→ BRIEF
State how many lines in the material hold the string "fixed"; nothing besides that number is expected.

→ GIVEN INFORMATION
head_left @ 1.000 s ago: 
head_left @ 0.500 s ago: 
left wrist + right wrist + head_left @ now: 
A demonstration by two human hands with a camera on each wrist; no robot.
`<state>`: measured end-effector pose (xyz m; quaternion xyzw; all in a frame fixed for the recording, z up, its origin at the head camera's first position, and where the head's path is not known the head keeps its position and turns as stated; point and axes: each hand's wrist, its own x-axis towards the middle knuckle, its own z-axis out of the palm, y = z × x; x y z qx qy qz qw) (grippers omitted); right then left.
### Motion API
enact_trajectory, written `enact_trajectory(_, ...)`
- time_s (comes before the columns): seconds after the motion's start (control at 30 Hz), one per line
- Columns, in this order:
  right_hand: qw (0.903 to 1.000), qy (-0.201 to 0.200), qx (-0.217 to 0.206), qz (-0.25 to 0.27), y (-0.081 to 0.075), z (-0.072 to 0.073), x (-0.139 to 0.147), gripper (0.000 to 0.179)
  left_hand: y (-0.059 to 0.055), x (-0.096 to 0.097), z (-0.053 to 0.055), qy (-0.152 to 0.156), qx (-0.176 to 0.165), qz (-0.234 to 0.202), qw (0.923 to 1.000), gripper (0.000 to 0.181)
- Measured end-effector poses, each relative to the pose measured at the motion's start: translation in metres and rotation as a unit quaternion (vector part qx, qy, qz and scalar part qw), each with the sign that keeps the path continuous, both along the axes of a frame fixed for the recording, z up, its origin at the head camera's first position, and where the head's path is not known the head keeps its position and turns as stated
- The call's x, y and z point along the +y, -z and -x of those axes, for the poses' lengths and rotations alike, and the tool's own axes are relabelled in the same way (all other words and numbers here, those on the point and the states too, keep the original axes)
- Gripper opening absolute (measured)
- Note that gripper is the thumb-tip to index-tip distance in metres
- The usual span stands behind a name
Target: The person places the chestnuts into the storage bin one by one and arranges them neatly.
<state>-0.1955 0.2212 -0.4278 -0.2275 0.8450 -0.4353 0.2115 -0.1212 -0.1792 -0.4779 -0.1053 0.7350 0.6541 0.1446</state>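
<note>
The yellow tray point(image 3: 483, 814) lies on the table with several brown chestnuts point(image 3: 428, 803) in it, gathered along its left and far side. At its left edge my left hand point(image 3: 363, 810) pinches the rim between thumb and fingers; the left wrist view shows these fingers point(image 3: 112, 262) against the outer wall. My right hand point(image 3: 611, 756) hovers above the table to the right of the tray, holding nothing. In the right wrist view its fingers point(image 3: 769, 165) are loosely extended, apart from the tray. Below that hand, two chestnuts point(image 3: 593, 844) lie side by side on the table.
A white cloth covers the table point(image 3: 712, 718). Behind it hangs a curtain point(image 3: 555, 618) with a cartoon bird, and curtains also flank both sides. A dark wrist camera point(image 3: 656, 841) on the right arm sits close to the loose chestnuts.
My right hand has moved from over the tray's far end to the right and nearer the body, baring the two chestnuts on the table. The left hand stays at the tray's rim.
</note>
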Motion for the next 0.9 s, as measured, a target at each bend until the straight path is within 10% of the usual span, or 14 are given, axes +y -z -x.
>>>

→ ANSWER SECTION
2